No Straight Lines


He doesn’t have clear recollection, but his mother says he’s been drawing since the age of 2. It’s not hard for Julien Lutz to believe, though. As long as he can remember, creating images on paper has been his passion. In fact, he drew all the way through school–not in art class–in all his classes. As early as grade school, Lutz, who is known professionally as Little X and is among the most creative video directors in music, was already designing party fliers. By high school, the Toronto-born artist was developing a talent in the mechanics of graphic design.
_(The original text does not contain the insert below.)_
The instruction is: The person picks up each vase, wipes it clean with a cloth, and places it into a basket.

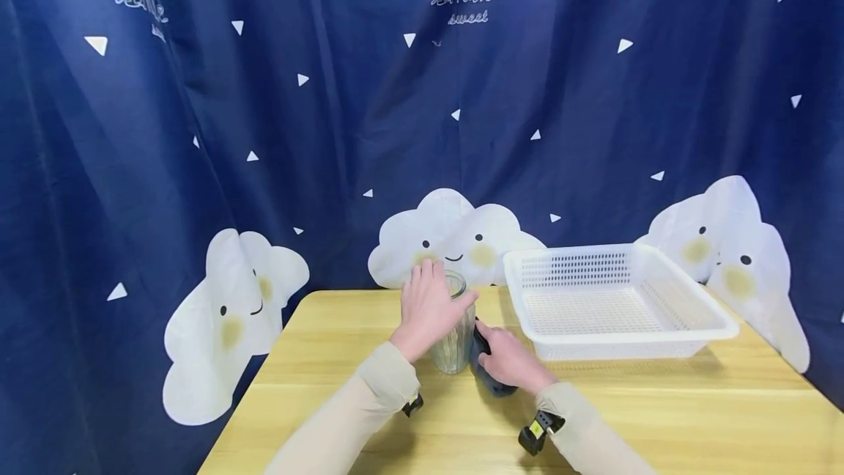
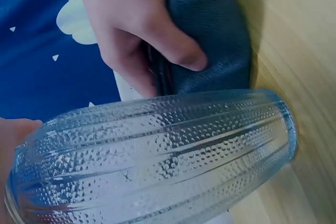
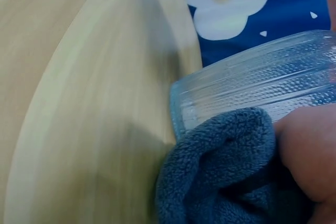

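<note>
A clear glass vase [image 1: 452, 352] with a dotted, ribbed surface stands upright on the wooden table. My left hand [image 1: 427, 308] grips it near the rim, thumb on the right side and fingers on the left. Just right of the vase, my right hand [image 1: 513, 361] holds a folded dark grey-blue towel [image 2: 218, 30], thumb on its face. In the right wrist view the towel's rolled fold overlaps the lower part of the vase. Part of the right hand's fingers is hidden behind the towel.
A white perforated plastic basket [image 1: 633, 347] sits to the right at the back of the table [image 1: 659, 416]. Behind the table's far edge hangs a navy curtain [image 1: 395, 130] with clouds and triangles. Each wrist carries a small dark camera.
</note>
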The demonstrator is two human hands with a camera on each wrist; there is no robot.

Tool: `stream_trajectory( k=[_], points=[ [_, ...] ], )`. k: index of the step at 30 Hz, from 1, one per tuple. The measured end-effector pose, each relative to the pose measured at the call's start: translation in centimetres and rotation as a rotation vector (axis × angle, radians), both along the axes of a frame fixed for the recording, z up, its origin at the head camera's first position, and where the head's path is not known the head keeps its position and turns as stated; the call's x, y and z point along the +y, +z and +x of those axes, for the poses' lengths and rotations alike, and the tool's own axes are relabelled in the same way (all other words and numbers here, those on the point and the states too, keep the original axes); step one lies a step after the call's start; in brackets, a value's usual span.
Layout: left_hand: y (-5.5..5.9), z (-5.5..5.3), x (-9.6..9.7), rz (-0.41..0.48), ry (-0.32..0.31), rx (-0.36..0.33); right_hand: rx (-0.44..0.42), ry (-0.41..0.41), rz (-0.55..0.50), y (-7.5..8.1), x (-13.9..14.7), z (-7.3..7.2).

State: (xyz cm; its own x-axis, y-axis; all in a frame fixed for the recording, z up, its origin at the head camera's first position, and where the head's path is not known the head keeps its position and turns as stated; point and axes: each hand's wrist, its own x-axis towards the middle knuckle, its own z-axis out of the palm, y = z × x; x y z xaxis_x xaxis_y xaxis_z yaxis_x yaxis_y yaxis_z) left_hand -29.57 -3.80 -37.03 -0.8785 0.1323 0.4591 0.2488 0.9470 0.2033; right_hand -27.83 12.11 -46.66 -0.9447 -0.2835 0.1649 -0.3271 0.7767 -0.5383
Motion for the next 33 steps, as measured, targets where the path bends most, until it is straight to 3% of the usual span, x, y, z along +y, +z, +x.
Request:
stream_trajectory(
  k=[3,12,21,27,33],
  points=[
    [-0.2,0.1,-0.4,-0.009,-0.027,0.006,0.016,-0.005,-0.051,0.2,-0.1,0.4],
    [0.5,0.7,-0.5,0.043,-0.067,-0.051,0.026,-0.058,-0.149,3.5,0.1,1.6],
    [0.5,1.2,-0.1,0.115,-0.088,-0.113,0.169,-0.069,-0.223,5.9,0.4,2.1],
    [0.1,1.1,0.0,0.140,-0.095,-0.102,0.175,-0.086,-0.168,5.3,0.0,1.9],
    [-0.2,0.9,0.1,0.073,-0.094,-0.057,0.115,-0.068,-0.103,3.3,-0.5,1.4]
  ],
)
It was an internship in 1994 with the renowned video director Hype Williams that introduced the 18-year-old Lutz to film and video production and unearthed his talent in storyboarding. “Storyboards are the building blocks for filmmaking,” he offers. Now 31, Lutz is the founder and CEO of Sun God Collection, under which he directs film and video productions. He has directed videos, commercials, and TV projects for entertainers from Chris Rock to Alicia Keys and for companies that include Converse, Bacardi, and Chrysler. His latest production is a film due later this year about a Caribbean-American family, titled How She Move.

And he continues to draw. Lutz hones his talents through life drawing classes, which he’s taken for the last four years. Students in life drawing work with live models, often in the nude. “It is the purist form of drawing practice,” he explains. “You’re drawing in its most natural state.” He is also a lover of the classics in art. His favorite painter is Gustav Klimt, a 20th century Austrian artist and one of the co-founders of the Vienna Secession, a movement that rebelled against the status quo Academy of Fine Arts system. Lutz’s favorite work from Klimt is the “The Kiss.”
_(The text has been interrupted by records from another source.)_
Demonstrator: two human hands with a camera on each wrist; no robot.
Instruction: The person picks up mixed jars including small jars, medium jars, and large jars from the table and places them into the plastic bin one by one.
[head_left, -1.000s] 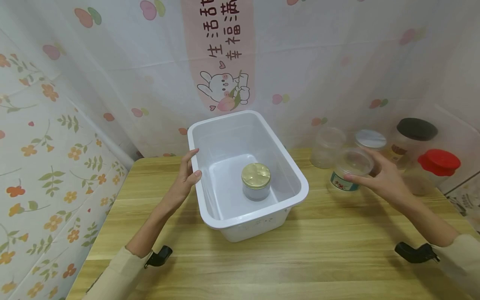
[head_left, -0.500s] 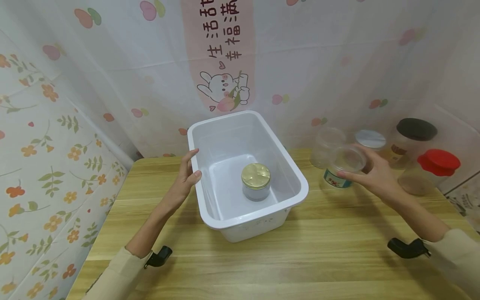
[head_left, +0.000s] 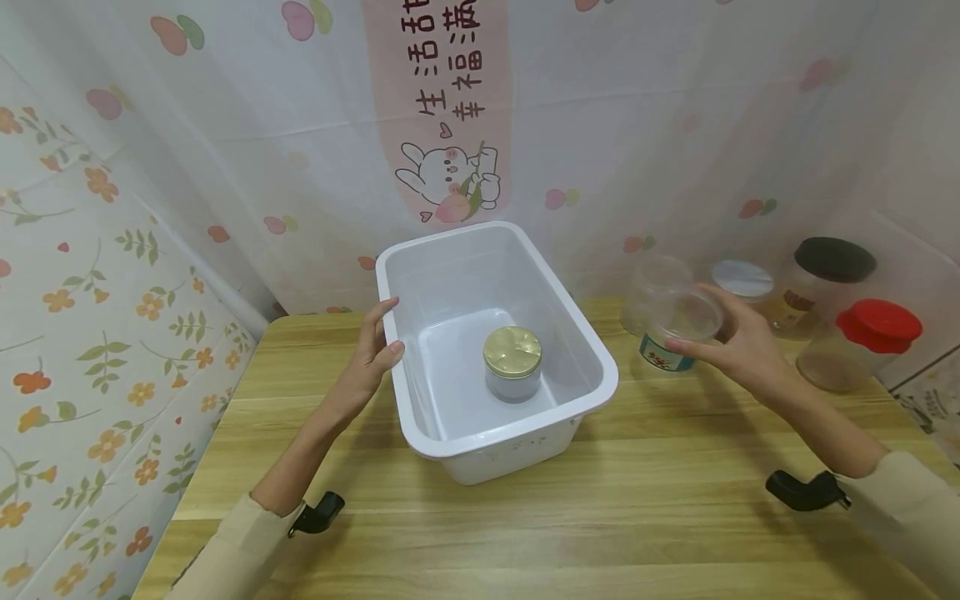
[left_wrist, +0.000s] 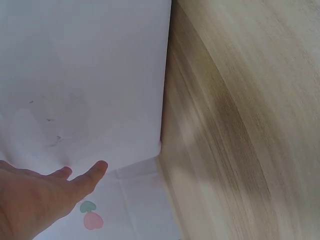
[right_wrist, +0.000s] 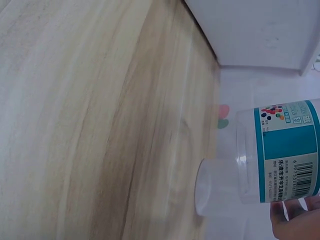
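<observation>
My left hand [head_left: 369, 357] holds the left rim of a deep white plastic basin [head_left: 517, 431], with thumb and fingertips over the edge. In the left wrist view its fingers [left_wrist: 90, 177] lie against the basin's outer wall. Inside the basin stands a short clear jar with a gold lid [head_left: 512, 354]. To the right, my right hand [head_left: 750, 346] grips a clear, lidless plastic jar [head_left: 666, 354] with a teal label, thumb on the near side. The right wrist view shows that jar [right_wrist: 287, 150] with its base off the tabletop; most of the hand is cut off there.
Behind the held jar stands another clear jar [head_left: 645, 283]. Further right are jars with a silver lid [head_left: 742, 277], a dark lid [head_left: 834, 258] and a red lid [head_left: 879, 325]. The wooden table [head_left: 600, 517] meets a patterned curtain [head_left: 600, 125] at the back.
My right hand has carried the teal-labelled jar a little left, towards the basin. The left hand and the basin have stayed put.
</observation>
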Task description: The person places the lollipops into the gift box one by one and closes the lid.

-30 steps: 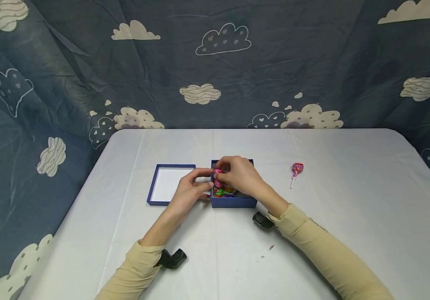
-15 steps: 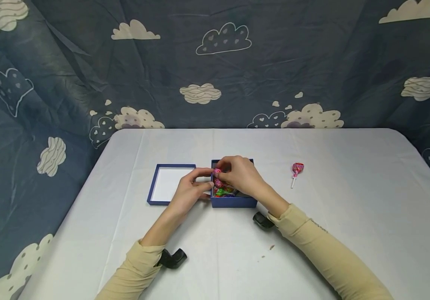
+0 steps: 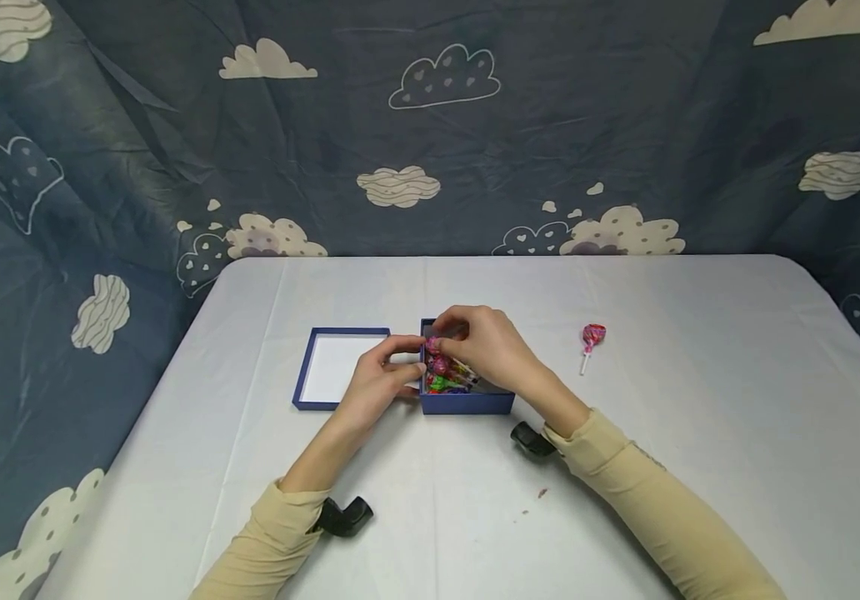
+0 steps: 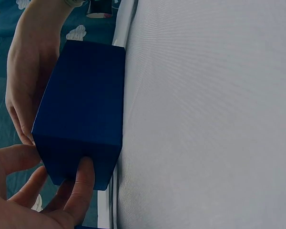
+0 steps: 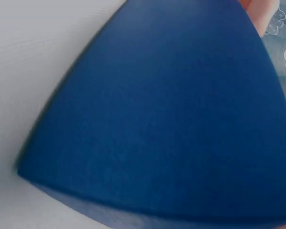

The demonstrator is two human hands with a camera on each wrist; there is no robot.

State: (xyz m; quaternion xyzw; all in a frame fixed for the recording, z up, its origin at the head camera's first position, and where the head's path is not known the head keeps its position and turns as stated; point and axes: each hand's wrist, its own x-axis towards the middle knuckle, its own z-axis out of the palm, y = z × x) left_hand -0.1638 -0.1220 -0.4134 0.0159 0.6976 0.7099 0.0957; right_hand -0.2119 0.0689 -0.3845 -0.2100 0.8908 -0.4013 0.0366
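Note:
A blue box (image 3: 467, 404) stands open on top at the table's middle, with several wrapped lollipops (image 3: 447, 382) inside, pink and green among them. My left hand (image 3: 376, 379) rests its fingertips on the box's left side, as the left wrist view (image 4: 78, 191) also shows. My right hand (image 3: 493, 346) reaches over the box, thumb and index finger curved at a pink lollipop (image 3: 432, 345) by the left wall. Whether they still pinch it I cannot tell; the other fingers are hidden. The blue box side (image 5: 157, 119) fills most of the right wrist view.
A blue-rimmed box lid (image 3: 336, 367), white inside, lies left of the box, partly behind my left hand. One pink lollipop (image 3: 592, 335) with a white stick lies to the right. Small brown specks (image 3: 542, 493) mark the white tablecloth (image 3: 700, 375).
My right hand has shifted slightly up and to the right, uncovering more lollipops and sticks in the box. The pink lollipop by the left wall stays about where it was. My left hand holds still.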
Most of Lutz’s designs are kept in his multiple sketchbooks and on his MySpace page (www.myspace.com/directorlilx). He was recently commissioned to create his own line, the X-Fit Collection, for Ice Gear Fitness Apparel (www.icegearfitness.com). Lutz encourages other art enthusiasts to foster their artistic side, noting that there are many professional outlets for such a passion. “Everything has design: chairs, tables, buildings, clothing,” he insists. “There’s nothing in the world that doesn’t have a design element.”